Implementasi konsep Cagar Biosfer GSKBB saat ini sudah menerapkan zonasi sesuai arahan Strategi Seville, meliputi area inti, zona penyangga, dan area transisi. Badan Koordinasi Pengelolaan Cagar Biosfer GSKBB sudah dibentuk tetapi belum bekerja optimal dalam menyelenggarakan koordinasi dan komunikasi antar pemangku kepentingan, sehingga program dan kegiatan yang dilaksanakan pada masing-masing zona belum sinergi untuk mewujudkan Cagar Biosfer GSKBB sebagai situs bagi promosi konservasi keanekaragaman hayati dan pembangunan berkelanjutan.

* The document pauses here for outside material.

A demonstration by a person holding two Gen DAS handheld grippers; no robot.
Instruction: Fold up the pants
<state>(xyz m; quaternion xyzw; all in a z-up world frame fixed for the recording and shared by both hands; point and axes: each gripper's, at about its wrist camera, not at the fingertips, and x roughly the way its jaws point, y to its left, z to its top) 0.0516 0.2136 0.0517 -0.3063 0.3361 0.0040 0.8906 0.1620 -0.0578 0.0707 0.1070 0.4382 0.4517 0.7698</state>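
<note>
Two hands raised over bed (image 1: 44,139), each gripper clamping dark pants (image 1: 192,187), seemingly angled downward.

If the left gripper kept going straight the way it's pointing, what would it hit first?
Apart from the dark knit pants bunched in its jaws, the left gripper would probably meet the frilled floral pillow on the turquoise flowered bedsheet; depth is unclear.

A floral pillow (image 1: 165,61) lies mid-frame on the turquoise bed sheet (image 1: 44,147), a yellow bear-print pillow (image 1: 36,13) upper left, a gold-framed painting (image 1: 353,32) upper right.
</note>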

Beberapa unit manajemen hutan telah melakukan inisiatif pengelolaan hutan tanaman lestari di zona penyangga, tetapi belum ada peningkatan upaya pengelolaan area inti yang nyata. Sementara itu, penelitian terapan yang mendukung pengelolaan Cagar Biosfer GSKBB masih sangat terbatas. Kemitraan masih terbatas antara BBKSDA Riau dengan SMF pada kegiatan perlindungan area inti dan pengendalian kebakaran hutan dan lahan, sementara itu kemitraan dengan pemerintah daerah dan sektor swasta lainnya belum terwujud.